Via PTDR: Mother Jones's Jonathan Stein interviews Daniel Gilbert, the Harvard psychologist who wrote Stumbling on Happiness last year. Many of the key themes in the book make their appearance in the interview. Here's a sample:
MJ: You write that due to the problems with the human imagination, the best predictor of what will make Person X happy is not Person X's own best guesses, but the feelings of others who are currently going through what Person X might go through. Why isn't this obvious to everyone? Why would so many people hear that claim and say, "No way"?
DG: First, this is sometimes true -- not always. There are certain conditions under which another person's experience will be a better guide to your own experience than your imagination will. But why do most of us reject even this more modest claim? Because we think we are unique. Because I am unique, I don't think someone else's experience of moving to Alaska or marrying a lawyer or drinking cappuccino with mint leaves can tell me much about my own. This turns out to be wrong. People are not as different in their emotional reactions as they think they are. Emotional reactions are generated in large measure by the parts of our brains we share with every other mammal, and people are surprisingly similar in this regard. If there are people who hate salt, fat, sugar, sex, friends, and warmth but love pain, hunger, and social exclusion then they must be very good at hiding because no one has ever seen them.
Oh, here's another bit in which Gilbert is asked to talk about economics:
MJ: Bill McKibben, the writer of "Reversal of Fortune," notes, "Traditionally, happiness and satisfaction are the sorts of notions that economists wave aside as poetic irrelevance. An orthodox economist has a simple happiness formula: if you buy a Ford Expedition, then ipso facto a Ford Expedition is what makes you happy." But the field of "Hedonics" started to change that, and more and more researchers started seeing happiness as an observable, definable thing. Do economics need to be reworked? If so, how?
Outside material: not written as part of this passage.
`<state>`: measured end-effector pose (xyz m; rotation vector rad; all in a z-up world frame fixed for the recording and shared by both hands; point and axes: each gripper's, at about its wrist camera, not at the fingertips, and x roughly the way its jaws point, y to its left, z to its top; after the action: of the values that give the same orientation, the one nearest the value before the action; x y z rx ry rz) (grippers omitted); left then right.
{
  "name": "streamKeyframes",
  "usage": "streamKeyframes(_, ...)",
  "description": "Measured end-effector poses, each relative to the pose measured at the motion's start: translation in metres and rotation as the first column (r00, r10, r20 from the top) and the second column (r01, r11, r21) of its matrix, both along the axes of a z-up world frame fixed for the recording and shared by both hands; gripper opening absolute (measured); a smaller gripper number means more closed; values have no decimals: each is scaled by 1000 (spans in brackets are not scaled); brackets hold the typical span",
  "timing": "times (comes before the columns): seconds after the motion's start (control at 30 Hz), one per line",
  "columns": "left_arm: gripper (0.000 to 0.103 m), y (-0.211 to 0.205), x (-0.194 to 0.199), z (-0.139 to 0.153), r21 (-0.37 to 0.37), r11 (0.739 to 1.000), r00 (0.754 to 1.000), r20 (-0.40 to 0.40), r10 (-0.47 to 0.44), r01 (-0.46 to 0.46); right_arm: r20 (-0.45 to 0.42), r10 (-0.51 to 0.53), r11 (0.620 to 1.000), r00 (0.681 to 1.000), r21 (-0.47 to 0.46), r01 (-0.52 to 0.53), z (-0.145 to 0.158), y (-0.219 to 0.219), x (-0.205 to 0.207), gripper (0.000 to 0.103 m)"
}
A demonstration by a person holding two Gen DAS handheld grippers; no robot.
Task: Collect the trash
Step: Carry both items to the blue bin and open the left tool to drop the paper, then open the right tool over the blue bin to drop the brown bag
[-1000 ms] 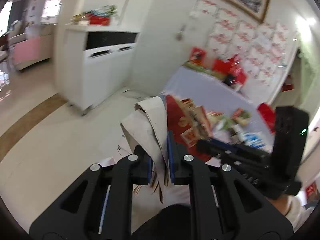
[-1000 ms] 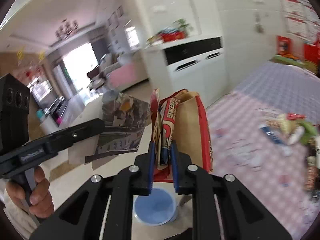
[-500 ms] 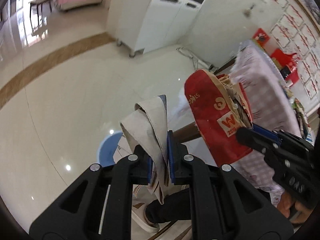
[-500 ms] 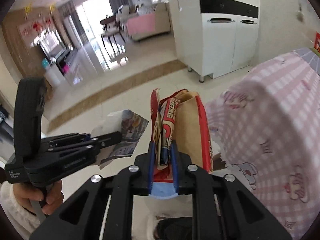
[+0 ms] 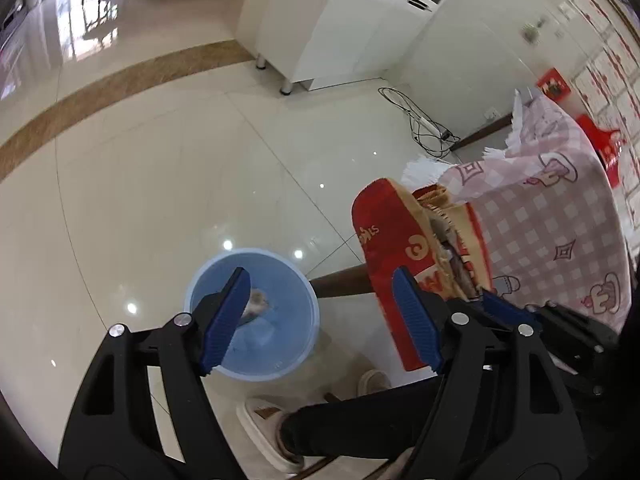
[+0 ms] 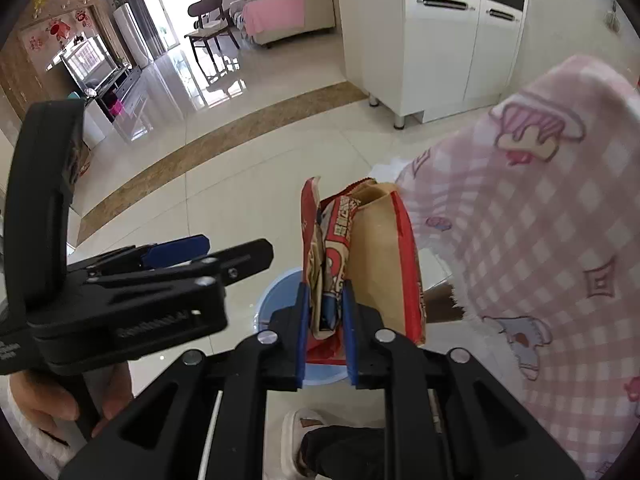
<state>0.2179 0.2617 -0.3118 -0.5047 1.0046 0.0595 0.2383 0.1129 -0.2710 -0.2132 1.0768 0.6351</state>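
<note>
My left gripper [image 5: 320, 316] is open and empty above a blue bin [image 5: 280, 344] that stands on the floor. A crumpled paper [image 5: 258, 305] lies inside the bin. My right gripper [image 6: 325, 312] is shut on a red and tan snack bag [image 6: 380, 264] and holds it upright above the bin's rim [image 6: 280, 286]. The same bag [image 5: 392, 248] shows in the left wrist view, to the right of the bin. The left gripper [image 6: 180, 248] also shows at the left of the right wrist view.
A table with a pink checked cloth [image 5: 560, 216] hangs close on the right, and also shows in the right wrist view [image 6: 540, 220]. A white cabinet [image 5: 344, 20] stands at the back. A cable [image 5: 420, 120] lies on the tiled floor. My slippered foot [image 5: 272, 420] is beside the bin.
My left gripper has opened and let go of the folded paper, which now lies in the bin. The right gripper has kept hold of the bag and moved over the bin.
</note>
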Motion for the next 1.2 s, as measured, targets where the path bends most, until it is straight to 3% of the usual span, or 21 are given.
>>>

DG: Yes, the economist's notions of utility (a euphemism for happiness) and revealed preference (the idea that if you buy something then you must like it) need to be revised and abandoned, respectively. Economists used to be very fine psychologists (Adam Smith was clearly both), but somewhere along the way the field decided to trade a nuanced and realistic view of human nature for the simplicity and precision of hypothetical fictions. Economics is in the process of remedying that, and economists now study happiness, take interest in experimental psychology and neuroscience, and so on. Their field is learning a lot from ours and I'm delighted. I hope we will repay that attention by learning some of the lessons they have to teach us (and they have many). Maybe next year.